By then Riad had come back into the room, sitting down and opening a Lebanese newspaper, and he addressed a remark to Samih over the top of it. Samih said something and they both laughed, then he turned to Amanda and apologised for not speaking in English. He was wearing jeans and a short-sleeved shirt and she noticed a series of red marks, like cigarette burns, on his forearms. She was trying not to stare when Ingrid appeared in front of her, still on the mobile, and held out some papers. Amanda looked up. ‘What’s this?’
Ingrid put a finger to her lips and moved away. She was wearing an old pair of sweat pants and a T-shirt, and her eyes were tired. Amanda glanced at Samih, sat down and looked at the top sheet. It was a press release from an organisation she’d vaguely heard of, not as big as Am
nesty International but sufficiently well known to get its name into the press from time to time. She read:
12 March 1997: Fair World Now! Demands Closure of Al-Khiam Detention Centre in Occupied South Lebanon
Khiam Prison in occupied South Lebanon operates outside the framework of international law and should be closed at once, says FWN! Director, Sara Thompson QC, who returned last week from a fact-finding visit to the Middle East. In Lebanon, Ms Thompson met former detainees at Al-Khiam who graphically described beatings, torture and threats of reprisals against relatives. Ms Thompson is particularly concerned about female detainees, some of whom have been threatened with rape.

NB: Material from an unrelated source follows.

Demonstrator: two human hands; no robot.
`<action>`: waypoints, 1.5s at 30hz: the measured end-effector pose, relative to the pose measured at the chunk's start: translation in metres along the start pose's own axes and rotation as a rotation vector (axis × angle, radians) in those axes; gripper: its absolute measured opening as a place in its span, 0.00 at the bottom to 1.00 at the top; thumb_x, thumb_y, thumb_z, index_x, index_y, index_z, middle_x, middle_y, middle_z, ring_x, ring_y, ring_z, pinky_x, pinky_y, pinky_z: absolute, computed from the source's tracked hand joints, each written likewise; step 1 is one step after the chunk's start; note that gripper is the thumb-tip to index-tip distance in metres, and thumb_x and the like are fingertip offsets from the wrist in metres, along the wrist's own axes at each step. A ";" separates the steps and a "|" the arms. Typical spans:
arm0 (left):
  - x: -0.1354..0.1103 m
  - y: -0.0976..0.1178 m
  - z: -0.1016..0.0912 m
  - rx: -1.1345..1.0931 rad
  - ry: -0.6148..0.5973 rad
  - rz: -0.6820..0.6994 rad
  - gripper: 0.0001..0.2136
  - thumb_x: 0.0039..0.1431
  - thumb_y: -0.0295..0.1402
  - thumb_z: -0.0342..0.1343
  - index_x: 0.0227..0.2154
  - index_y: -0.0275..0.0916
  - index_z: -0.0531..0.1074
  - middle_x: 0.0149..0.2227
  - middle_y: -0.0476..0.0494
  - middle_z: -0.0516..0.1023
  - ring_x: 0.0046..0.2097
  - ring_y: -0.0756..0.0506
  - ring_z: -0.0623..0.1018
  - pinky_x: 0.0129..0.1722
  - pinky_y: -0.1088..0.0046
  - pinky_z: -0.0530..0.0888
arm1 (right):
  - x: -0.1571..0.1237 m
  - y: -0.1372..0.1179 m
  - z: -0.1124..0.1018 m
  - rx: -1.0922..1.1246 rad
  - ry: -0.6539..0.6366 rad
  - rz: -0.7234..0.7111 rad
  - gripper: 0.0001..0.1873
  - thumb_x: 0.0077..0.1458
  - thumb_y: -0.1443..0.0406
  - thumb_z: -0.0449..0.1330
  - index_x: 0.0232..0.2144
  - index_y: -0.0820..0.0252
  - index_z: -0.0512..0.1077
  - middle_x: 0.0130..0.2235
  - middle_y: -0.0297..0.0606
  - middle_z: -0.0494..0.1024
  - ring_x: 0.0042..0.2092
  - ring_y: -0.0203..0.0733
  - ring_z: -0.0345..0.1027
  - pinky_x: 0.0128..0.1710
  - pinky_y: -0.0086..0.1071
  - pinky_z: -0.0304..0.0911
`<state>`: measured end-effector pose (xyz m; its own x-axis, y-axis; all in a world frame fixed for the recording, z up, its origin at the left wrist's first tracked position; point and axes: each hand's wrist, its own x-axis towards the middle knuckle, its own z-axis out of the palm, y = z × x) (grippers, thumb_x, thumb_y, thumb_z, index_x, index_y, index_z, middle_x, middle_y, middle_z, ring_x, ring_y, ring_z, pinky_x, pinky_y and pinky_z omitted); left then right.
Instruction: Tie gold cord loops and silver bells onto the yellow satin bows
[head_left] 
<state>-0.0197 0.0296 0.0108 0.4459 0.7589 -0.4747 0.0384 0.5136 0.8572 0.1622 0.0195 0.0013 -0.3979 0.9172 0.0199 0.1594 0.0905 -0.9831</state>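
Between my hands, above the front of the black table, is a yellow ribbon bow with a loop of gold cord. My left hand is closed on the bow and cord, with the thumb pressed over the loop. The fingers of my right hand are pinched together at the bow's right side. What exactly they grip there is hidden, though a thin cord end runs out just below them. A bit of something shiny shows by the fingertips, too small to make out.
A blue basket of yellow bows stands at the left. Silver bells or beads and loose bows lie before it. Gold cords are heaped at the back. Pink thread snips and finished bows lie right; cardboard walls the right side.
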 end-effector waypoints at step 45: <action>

She said, ‘Prisoners have no idea how long they will be detained or the charges against them. Interrogations are carried out under torture, which is outlawed under international treaties. One former inmate told me he had been suspended by his wrists for long periods and given electric shocks on his fingers, feet and ears.’ Other men who were held in Khiam described being forced to eat and sleep in filthy punishment cells, which were too small to stand up in, for up to ten days.
‘I was horrified to hear that children as young as fifteen, and a man of over seventy, have been detained in the prison,’ said Ms Thompson. ‘I was also told that a number of inmates have died in Khiam, including one man who was suspended naked on a cold night and found dead in the morning. I call on the international community to act immediately to ensure justice for the remaining victims of this cruel and unacceptable regime.’
Note to editors: Al-Khiam Detention Camp was set up in 1985 in a complex originally built by the French in the 1930s. It was run directly by the Israelis for two years, after which they handed control of the prison to their proxy militia, the South Lebanon Army. Former detainees say that Israeli interrogators continue to take an active role in Khiam, and Israel’s defence ministry has admitted training members of the SLA. The International Committee of the Red Cross was not allowed to visit the prison until January 1995, since when conditions have improved. But more than one hundred and forty Lebanese and Palestinians are being held in extra-judicial detention at the facility; the longest-serving is Suleiman Ramadan, who has been held without charge since September 1985.